• Data segment:
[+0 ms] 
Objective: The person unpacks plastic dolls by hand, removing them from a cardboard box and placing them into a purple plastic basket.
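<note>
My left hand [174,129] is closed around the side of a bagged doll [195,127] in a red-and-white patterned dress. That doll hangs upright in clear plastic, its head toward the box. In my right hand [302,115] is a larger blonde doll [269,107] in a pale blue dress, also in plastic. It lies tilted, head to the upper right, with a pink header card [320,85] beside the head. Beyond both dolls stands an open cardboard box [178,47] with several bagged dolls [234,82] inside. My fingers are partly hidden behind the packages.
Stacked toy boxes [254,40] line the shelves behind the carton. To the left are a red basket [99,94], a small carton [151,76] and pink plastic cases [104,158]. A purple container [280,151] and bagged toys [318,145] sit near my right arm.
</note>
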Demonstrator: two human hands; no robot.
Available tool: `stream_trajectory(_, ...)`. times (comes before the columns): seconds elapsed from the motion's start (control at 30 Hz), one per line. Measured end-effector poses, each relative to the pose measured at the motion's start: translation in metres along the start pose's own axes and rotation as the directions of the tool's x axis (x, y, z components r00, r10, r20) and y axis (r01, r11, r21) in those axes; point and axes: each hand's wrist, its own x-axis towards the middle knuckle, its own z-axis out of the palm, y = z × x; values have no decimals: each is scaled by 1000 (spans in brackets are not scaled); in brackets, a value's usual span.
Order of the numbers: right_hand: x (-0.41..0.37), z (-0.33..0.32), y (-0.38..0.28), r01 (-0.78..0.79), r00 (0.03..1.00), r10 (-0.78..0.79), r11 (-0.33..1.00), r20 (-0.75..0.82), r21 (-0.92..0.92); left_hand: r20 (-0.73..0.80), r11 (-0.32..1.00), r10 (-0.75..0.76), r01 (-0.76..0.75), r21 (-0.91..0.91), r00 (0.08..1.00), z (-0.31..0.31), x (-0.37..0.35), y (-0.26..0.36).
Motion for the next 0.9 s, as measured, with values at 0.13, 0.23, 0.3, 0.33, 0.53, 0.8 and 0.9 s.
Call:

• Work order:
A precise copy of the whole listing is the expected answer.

• Exercise output:
[+0 ms] 
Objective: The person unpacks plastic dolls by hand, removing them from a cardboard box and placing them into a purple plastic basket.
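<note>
My left hand [174,129] is closed around the side of a bagged doll [195,127] in a red-and-white patterned dress. That doll hangs upright in clear plastic, its head toward the box. In my right hand [302,115] is a larger blonde doll [269,107] in a pale blue dress, also in plastic. It lies tilted, head to the upper right, with a pink header card [320,85] beside the head. Beyond both dolls stands an open cardboard box [178,47] with several bagged dolls [234,82] inside. My fingers are partly hidden behind the packages.
Stacked toy boxes [254,40] line the shelves behind the carton. To the left are a red basket [99,94], a small carton [151,76] and pink plastic cases [104,158]. A purple container [280,151] and bagged toys [318,145] sit near my right arm.
</note>
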Demonstrator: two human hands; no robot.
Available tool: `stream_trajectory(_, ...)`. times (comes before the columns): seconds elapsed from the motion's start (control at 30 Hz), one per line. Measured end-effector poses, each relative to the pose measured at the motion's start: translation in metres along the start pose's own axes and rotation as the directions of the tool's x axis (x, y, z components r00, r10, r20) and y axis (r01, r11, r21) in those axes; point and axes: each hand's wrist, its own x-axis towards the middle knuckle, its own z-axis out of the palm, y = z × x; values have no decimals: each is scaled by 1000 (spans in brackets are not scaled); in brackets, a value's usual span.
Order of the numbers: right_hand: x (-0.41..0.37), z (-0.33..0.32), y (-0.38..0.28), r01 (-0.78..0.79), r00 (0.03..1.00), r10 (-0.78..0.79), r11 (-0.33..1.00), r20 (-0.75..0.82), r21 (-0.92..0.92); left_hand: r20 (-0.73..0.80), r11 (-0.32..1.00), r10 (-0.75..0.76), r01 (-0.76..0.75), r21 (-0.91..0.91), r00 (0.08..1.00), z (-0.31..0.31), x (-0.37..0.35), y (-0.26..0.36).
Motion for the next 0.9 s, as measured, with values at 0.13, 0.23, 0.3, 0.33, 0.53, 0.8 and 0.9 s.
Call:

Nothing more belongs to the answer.